Они приехали к месту, когда уже все важные люди были в сборе и толпа народа окружала груды леса, кирпича и земли. Архиерей, губернатор, представители городской знати и администрации образовали вместе с пышно разодетыми дамами большую яркую группу и смотрели на возню двух каменщиков, приготовлявших кирпичи и известь. Маякин с крестником направился к этой группе, нашептывая Фоме:
— Не робей… Хотя у них на брюхе-то шелк, да в брюхе-то — щелк.

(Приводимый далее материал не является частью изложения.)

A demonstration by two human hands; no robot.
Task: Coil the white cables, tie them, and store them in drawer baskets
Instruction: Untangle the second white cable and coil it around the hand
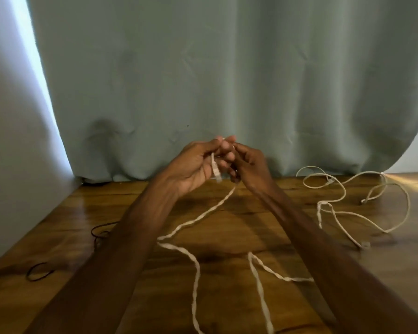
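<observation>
White cable point(198, 216) pinched by both hands — left hand point(198, 162), right hand point(247, 165) — above the table point(227, 227) near its far edge.

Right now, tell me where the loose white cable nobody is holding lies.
It sprawls uncoiled on the wooden table, far right of the head view, beyond the right hand, near the curtain.

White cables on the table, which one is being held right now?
The cable running down the middle; both hands grip its end. The tangled cable at right lies untouched.
</observation>
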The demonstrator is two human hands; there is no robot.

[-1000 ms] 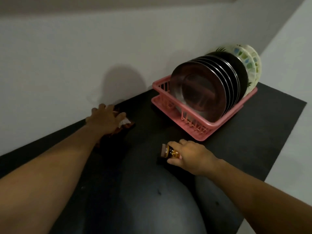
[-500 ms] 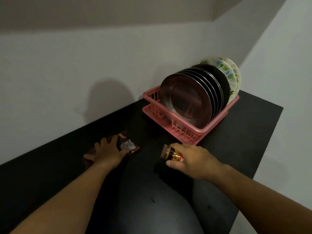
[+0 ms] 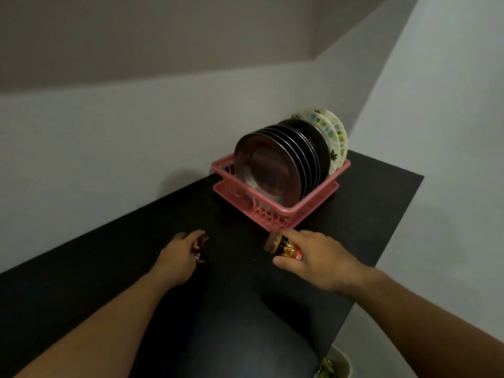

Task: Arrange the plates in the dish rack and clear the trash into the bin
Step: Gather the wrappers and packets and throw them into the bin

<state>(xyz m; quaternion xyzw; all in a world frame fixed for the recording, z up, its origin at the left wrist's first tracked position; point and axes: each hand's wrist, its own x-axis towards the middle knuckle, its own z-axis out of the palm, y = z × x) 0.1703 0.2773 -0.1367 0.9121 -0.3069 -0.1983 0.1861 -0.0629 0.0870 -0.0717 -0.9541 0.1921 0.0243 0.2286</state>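
Note:
A pink dish rack (image 3: 291,211) stands at the back of the black counter (image 3: 109,263). Several steel plates (image 3: 266,170) stand upright in it, with two patterned white plates (image 3: 331,132) behind them. My left hand (image 3: 178,256) grips a crumpled brown wrapper (image 3: 201,241) just above the counter. My right hand (image 3: 316,255) holds a small brown bottle (image 3: 283,245) with a brown cap, lying sideways, right in front of the rack.
A white bin (image 3: 339,362) with greenish trash inside shows at the bottom right, below the counter's edge. White walls close the counter at the back and right. My dark-clothed body fills the lower middle.
My left hand has closed round the wrapper and drawn it toward me. My right hand has kept the bottle and lifted slightly. The view has pulled back from the rack.

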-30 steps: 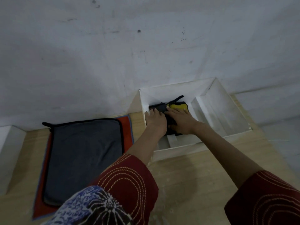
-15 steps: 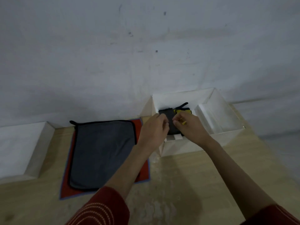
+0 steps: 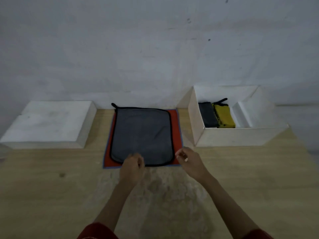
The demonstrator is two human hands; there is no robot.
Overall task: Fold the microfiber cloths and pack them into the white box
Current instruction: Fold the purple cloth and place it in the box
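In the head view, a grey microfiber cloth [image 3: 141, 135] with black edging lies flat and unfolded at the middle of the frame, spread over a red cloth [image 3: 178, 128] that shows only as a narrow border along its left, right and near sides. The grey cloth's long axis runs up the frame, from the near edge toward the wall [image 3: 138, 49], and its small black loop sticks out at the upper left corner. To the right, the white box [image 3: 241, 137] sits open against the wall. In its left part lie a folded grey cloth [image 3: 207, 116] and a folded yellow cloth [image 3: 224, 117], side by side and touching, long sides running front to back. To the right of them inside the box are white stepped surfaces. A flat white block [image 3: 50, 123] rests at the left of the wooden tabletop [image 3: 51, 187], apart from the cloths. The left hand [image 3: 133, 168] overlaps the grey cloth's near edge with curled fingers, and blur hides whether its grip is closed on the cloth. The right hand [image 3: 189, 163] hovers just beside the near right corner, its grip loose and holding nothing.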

И почтительно-веселым голоском он поздоровался с губернатором прежде архиерея.
— Доброго здоровьица, ваше превосходительство! Благословите, ваше преосвященство!
— А, Яков Тарасович! — дружелюбно воскликнул губернатор, с улыбкой стиснув руку Маякина и потрясая ее, в то время как старик прикладывался к руке архиерея. — Как поживаете, бессмертный старичок?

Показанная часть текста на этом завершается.